Three other elements that showed curious results were aluminum, phosphorus and potassium; these elements actually increased when filters were used. Aluminum levels actually increased in both tap waters filtered through Filter B, and phosphorus and potassium levels increased in both tap waters filtered through Filters A and B. Although the aluminum results of 0.043 and 0.038 mg/l in samples 1C and 2C respectively are below the lower MCL of 0.05 mg/ as an unenforceable secondary contaminant, they are heading up there. An investigation into the actual contents of the filters and the molecular reactions that occur during filtration could reveal reasons for this unexpected increase in these elements. Again, even with these findings, overall the filters were effective in removing elemental contaminants of concern, with Filter B appearing to be the more effective of the two. Another interesting find in the elements scan is in Sample 5-Fiji water, which claims on its website to be ….uncontaminated and uncompromised, untouched by man, and super silica. Fiji also claims that silica is vital for strengthening bones and healthy teeth, nails and hair (37). The silica result of 82.8 mg/l is quite super! However, there is no Recommended Daily Allowance for silica, and the Institute of Medicine states that no biological function in humans has been identified but that it is involved in bone function in animal studies (38). Because silica is the natural building block of algal cell walls (30),most of the waters tested contained some silica, with MWRA tap water coming in at 2.9 mg/l. The supposed benefit of silica in Fiji water might want to be weighed against its super HPC results of far greater than 500 cfu/ml and the transportation costs to bring Fiji water all the way from the Fiji Islands when silica can be bought as supplement in most health food stores.

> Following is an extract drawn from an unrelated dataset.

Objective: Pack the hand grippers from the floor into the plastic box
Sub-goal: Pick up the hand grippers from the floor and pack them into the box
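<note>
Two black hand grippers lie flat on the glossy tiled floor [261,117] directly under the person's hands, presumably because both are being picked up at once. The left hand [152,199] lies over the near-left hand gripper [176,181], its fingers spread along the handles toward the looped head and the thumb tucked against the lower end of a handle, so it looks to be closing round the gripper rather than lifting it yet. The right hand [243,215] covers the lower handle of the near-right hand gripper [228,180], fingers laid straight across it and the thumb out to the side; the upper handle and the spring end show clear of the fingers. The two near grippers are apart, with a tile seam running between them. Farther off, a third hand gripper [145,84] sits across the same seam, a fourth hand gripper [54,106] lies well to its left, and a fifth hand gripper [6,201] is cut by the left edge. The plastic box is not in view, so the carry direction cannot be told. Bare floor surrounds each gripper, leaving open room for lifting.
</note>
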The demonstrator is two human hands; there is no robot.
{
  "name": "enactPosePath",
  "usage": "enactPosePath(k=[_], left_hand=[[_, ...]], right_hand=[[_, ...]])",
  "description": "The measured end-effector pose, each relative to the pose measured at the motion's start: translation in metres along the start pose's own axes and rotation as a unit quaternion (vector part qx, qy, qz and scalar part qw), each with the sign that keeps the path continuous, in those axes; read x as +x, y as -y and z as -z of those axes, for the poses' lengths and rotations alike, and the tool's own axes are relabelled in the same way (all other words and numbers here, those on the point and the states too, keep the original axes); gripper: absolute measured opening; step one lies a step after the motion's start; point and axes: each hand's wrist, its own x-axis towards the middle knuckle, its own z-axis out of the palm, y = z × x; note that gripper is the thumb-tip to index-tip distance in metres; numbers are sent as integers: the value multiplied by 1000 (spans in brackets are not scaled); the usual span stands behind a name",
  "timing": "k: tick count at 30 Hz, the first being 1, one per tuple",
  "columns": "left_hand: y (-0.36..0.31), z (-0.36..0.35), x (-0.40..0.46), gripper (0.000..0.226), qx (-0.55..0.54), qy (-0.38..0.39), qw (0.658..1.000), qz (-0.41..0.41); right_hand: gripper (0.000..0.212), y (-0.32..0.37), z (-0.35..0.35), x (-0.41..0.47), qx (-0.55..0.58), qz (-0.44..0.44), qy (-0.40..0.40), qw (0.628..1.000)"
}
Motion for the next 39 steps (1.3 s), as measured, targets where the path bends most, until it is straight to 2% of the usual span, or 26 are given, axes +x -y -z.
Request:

The cost per gallon of each bottled water was determined by converting the bottle quantity to gallons and then calculating the dollar amount based on the price paid for the quantity bought. The price per bottle would understandably change based on sale location, but also changes based on packaging. Some bottles were bought as 6 packs and 12 packs which is generally less expensive than buying single bottles. Tap water costs are based on rates for Somerville and Boston as listed by the MWRA Advisory Board, based on average household consumption of 90,000 gallons/year (39). The first filtered water cost was calculated as initial cost: filter device with cartridge and the rate cost of 40 or 100 gallons (depending on the manufacturers use recommendations). The second filtered water cost was based on the cost to replace just the filter cartridge along with the rate cost of 40 or 100 gallons.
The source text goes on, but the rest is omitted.